→ WHAT IS REQUIRED
Read through the listing and copy every line that contains the word "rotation".

→ DATA FOR REVIEW
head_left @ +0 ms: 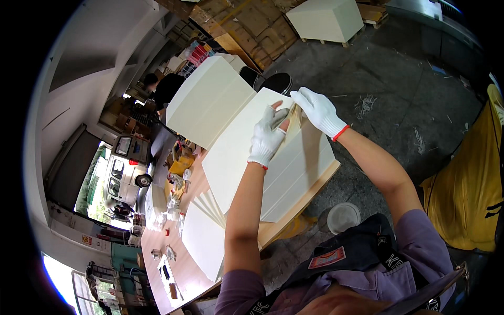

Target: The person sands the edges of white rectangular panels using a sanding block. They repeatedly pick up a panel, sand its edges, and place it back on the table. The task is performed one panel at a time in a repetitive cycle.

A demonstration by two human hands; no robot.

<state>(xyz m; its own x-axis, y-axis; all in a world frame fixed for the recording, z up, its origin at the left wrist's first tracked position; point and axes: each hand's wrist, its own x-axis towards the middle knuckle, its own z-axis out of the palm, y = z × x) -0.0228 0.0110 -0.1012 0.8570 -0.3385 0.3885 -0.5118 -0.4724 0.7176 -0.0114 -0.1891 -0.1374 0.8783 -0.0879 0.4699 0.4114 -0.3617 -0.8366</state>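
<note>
Dark apron [367,233] is sitting nearest to us. White paper stack [236,157] is resting on tabletop [197,176], directly beneath left hand [266,135], long axis seemingly running away and rightward. Fanned sheets [295,122] are standing between our hands, right hand [318,111] covering outer side, fingers nearly straight. Left fingers are half bending, thumb and index apart. Whether either is pinching paper, we cannot tell.

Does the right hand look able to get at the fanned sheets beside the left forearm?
Probably not directly: the left forearm crosses between the right hand and the fanned sheets, and that hand is at the big paper stack.
</note>
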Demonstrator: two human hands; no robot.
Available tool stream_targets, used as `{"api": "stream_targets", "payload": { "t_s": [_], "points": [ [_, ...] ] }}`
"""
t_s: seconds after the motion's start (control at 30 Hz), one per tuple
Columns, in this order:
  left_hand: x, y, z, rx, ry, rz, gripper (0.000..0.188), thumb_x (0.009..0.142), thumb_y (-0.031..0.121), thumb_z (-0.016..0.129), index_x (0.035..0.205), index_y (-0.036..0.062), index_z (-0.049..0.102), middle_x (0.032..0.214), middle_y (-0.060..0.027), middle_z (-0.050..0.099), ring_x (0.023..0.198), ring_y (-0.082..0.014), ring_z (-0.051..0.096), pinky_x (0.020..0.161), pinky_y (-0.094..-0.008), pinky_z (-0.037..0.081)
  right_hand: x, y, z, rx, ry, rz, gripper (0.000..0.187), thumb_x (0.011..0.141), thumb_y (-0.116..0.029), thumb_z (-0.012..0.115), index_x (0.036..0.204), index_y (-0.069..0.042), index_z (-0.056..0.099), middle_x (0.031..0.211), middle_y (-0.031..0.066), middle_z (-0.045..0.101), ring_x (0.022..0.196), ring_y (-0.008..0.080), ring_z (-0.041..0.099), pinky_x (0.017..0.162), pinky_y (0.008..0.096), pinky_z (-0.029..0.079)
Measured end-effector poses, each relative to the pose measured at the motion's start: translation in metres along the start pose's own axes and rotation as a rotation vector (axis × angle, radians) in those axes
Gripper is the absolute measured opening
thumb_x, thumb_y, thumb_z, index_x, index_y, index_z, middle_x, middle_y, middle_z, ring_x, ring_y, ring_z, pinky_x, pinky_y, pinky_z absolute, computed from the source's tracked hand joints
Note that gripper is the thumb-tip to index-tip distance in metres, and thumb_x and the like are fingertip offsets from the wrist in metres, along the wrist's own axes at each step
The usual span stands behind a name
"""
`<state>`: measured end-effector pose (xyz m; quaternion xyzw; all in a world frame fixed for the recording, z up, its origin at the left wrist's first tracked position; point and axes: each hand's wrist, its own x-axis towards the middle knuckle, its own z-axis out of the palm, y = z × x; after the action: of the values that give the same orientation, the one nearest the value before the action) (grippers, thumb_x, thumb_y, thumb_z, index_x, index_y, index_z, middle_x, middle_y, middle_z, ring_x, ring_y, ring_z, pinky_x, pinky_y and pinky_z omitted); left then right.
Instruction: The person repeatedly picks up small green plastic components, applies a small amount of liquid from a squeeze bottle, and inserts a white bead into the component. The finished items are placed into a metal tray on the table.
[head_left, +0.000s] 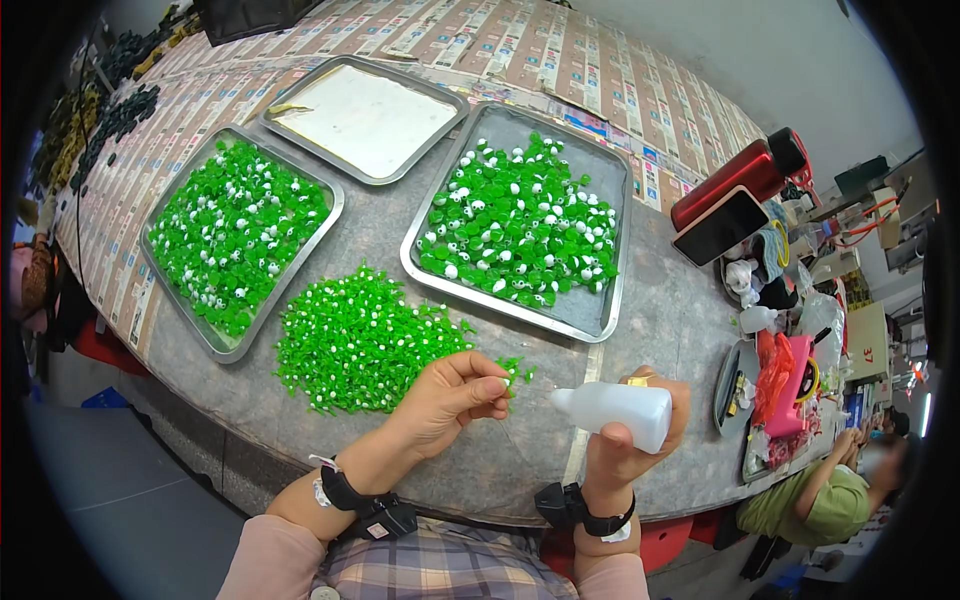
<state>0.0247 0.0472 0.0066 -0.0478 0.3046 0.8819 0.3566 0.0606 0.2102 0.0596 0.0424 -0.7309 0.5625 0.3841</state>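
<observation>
My left hand (pixel 440 402) is closed in a pinch beside a heap of small green plastic pieces with white tips (pixel 345 345). A small green plastic piece (pixel 509 382) shows at its fingertips. My right hand (pixel 648 448) grips a translucent white squeeze bottle (pixel 620 410). The bottle is tilted on its side, its nozzle pointing left toward the pinched piece but apart from it. A few loose green pieces (pixel 516 366) lie just beyond my left fingertips.
Metal trays of green pieces with white balls stand at left (pixel 288 282) and right (pixel 604 180). Behind lies a white-lined tray (pixel 365 115). A red flask (pixel 735 180), a phone (pixel 720 225) and a pink holder (pixel 792 385) stand right. A person in green (pixel 800 500) sits nearby.
</observation>
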Motion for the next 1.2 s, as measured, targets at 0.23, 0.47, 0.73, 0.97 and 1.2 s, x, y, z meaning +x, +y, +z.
{"api": "stream_targets", "payload": {
  "t_s": [0.23,0.47,0.73,0.97,1.2],
  "points": [
    [0.000,0.000,0.001,0.004,-0.001,-0.009,0.010,0.076,0.009,0.058,0.083,0.0032,0.054,0.074,-0.0051,0.057,0.065,-0.0117,0.055,0.062,-0.0239,0.047,0.000,0.000,0.000,-0.042,-0.050,-0.029,0.052,0.057,-0.039,0.073,0.083,-0.003,0.047,0.067,0.0025,0.046,0.055,0.0135,0.043,0.049,0.0255,0.034],
    [-0.001,0.001,0.001,0.022,0.004,-0.007,0.009,0.077,0.011,0.057,0.081,0.0043,0.054,0.073,-0.0046,0.057,0.064,-0.0112,0.055,0.061,-0.0236,0.047,-0.002,0.002,0.000,-0.020,0.002,-0.008,0.053,0.058,-0.040,0.073,0.084,-0.002,0.046,0.068,0.0024,0.045,0.056,0.0130,0.043,0.051,0.0250,0.034],
    [0.000,0.001,0.002,0.036,0.025,-0.024,0.010,0.075,0.014,0.059,0.078,0.0056,0.053,0.069,-0.0047,0.056,0.061,-0.0113,0.055,0.058,-0.0241,0.048,0.000,0.005,-0.003,-0.085,-0.016,-0.024,0.053,0.059,-0.041,0.071,0.084,-0.002,0.045,0.068,0.0034,0.044,0.057,0.0131,0.042,0.052,0.0255,0.034],
    [0.000,-0.002,0.002,0.111,0.058,0.122,0.009,0.074,0.008,0.059,0.081,0.0034,0.054,0.073,-0.0061,0.057,0.065,-0.0126,0.056,0.059,-0.0247,0.048,0.002,-0.006,0.007,-0.112,0.145,0.079,0.059,0.062,-0.059,0.059,0.069,-0.005,0.036,0.060,0.0009,0.035,0.051,0.0104,0.036,0.049,0.0238,0.031],
    [0.000,-0.003,0.003,0.166,0.065,0.224,0.011,0.074,0.003,0.058,0.084,0.0004,0.056,0.075,-0.0069,0.059,0.068,-0.0124,0.056,0.063,-0.0235,0.046,-0.001,0.003,0.001,-0.039,0.057,0.030,0.054,0.060,-0.048,0.066,0.076,-0.002,0.043,0.063,0.0022,0.040,0.053,0.0127,0.041,0.048,0.0244,0.032]
  ]
}}
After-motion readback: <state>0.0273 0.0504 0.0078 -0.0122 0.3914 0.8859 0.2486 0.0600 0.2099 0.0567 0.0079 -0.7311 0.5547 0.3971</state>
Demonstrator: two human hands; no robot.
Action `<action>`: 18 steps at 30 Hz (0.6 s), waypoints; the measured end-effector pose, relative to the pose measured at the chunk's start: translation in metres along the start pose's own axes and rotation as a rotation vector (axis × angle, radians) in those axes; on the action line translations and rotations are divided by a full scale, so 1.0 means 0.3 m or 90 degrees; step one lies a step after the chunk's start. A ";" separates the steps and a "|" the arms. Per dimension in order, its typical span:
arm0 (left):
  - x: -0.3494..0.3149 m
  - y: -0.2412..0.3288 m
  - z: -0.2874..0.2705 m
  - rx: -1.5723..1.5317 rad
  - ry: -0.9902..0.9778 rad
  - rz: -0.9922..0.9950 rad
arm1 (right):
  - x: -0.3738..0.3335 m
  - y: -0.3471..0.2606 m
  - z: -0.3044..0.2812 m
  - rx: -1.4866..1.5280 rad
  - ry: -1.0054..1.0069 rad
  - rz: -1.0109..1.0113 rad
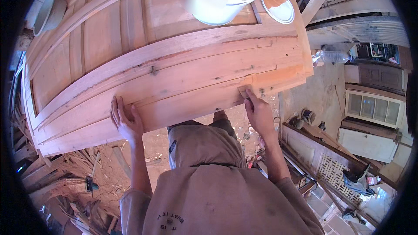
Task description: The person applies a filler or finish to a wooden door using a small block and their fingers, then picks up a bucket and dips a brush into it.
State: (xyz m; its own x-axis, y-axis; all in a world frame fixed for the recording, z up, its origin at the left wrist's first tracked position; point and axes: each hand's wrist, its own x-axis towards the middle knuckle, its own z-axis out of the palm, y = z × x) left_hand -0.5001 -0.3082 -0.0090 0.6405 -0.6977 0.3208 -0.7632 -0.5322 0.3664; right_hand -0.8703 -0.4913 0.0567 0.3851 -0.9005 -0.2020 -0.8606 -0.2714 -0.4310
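Observation:
A large panelled wooden door (pixel 183 78) lies before me, its near boards marked by seams, dark knots and small holes. My left hand (pixel 127 119) rests on the near edge at the left, fingers spread and holding nothing. At the right, my right hand (pixel 257 111) pinches a small flat brown scraper (pixel 245 90) against the near board. Just beyond it, a wet orange-brown smear of filler (pixel 251 79) runs along a seam, with an orange stain to its right. A white bucket (pixel 217 11) of reddish-brown filler stands on the door's far side, partly blurred.
Beside the bucket lies a white lid (pixel 278 6) smeared with filler. A grey bowl (pixel 50 13) sits at the far left. Wood offcuts (pixel 93 163) and sawdust cover the floor. Framed panels (pixel 374 109) and a clear bottle (pixel 333 56) are off to the right.

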 end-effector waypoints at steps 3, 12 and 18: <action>-0.001 -0.006 0.014 0.006 -0.002 0.009 | 0.020 -0.017 0.092 -0.011 0.090 -0.021; -0.009 -0.009 0.006 0.013 -0.005 -0.005 | -0.013 -0.080 0.073 0.000 0.082 0.000; -0.003 -0.006 0.006 0.019 0.002 -0.005 | -0.045 -0.084 0.081 0.019 0.000 0.017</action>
State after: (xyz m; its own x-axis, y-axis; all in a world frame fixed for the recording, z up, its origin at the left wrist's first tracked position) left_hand -0.4994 -0.3076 -0.0115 0.6474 -0.6912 0.3210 -0.7598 -0.5525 0.3426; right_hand -0.8456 -0.4640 0.0490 0.3630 -0.9069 -0.2140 -0.8602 -0.2379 -0.4511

→ RESPONSE TO THE EXERCISE
Measured end-effector poses, each relative to the pose measured at the motion's start: translation in metres along the start pose's own axes and rotation as a rotation vector (axis × angle, radians) in those axes
Action `<action>`: 18 steps at 30 Hz (0.6 s), waypoints; the measured end-effector pose, relative to the pose measured at the chunk's start: translation in metres along the start pose's own axes and rotation as a rotation vector (axis × angle, radians) in those axes; on the action line translations and rotations are divided by a full scale, so 1.0 means 0.3 m or 90 degrees; step one lies a step after the chunk's start. A ";" separates the steps and a "|" the arms. Per dimension in order, its typical span:

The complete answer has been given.